Normally, the partially clipped polygons would be clipped to the viewing volume and a new polygon might be generated. However, with the system we are going to use, this isn’t going to be efficient since the only polygons we are going to support are triangles and quads. Thus during clipping, we may end up with a fivesided polygon, which won’t work. Hence, once we have clipped objects that aren’t visible at all, we will project all the polygons that are partially or totally visible, and while we are drawing them on the screen, we will clip them in 2D against the screen boundaries.

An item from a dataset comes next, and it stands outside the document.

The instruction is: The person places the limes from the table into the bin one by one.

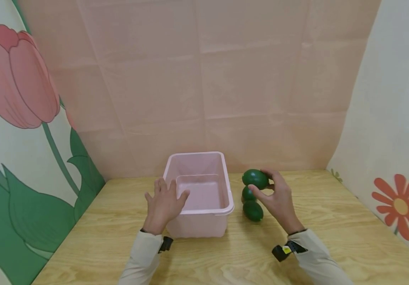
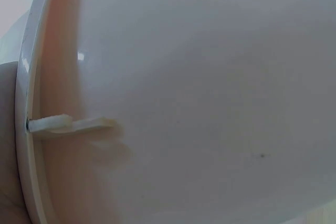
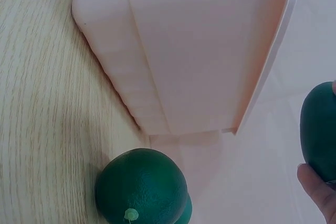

This is called image space clipping, and the clipping done on the object level is called object space clipping.
The final plan of attack is listed below in steps:
- Determine which objects are totally invisible and throw them away.
- Break up objects that are partially visible into polygons.
- Project polygons that are partially visible or totally visible on the screen and throw away the invisible polygons.
- As the polygons are being scan-converted (drawn on the screen line-by-line), clip them using a pixel-based image space clipper that operates in 2D.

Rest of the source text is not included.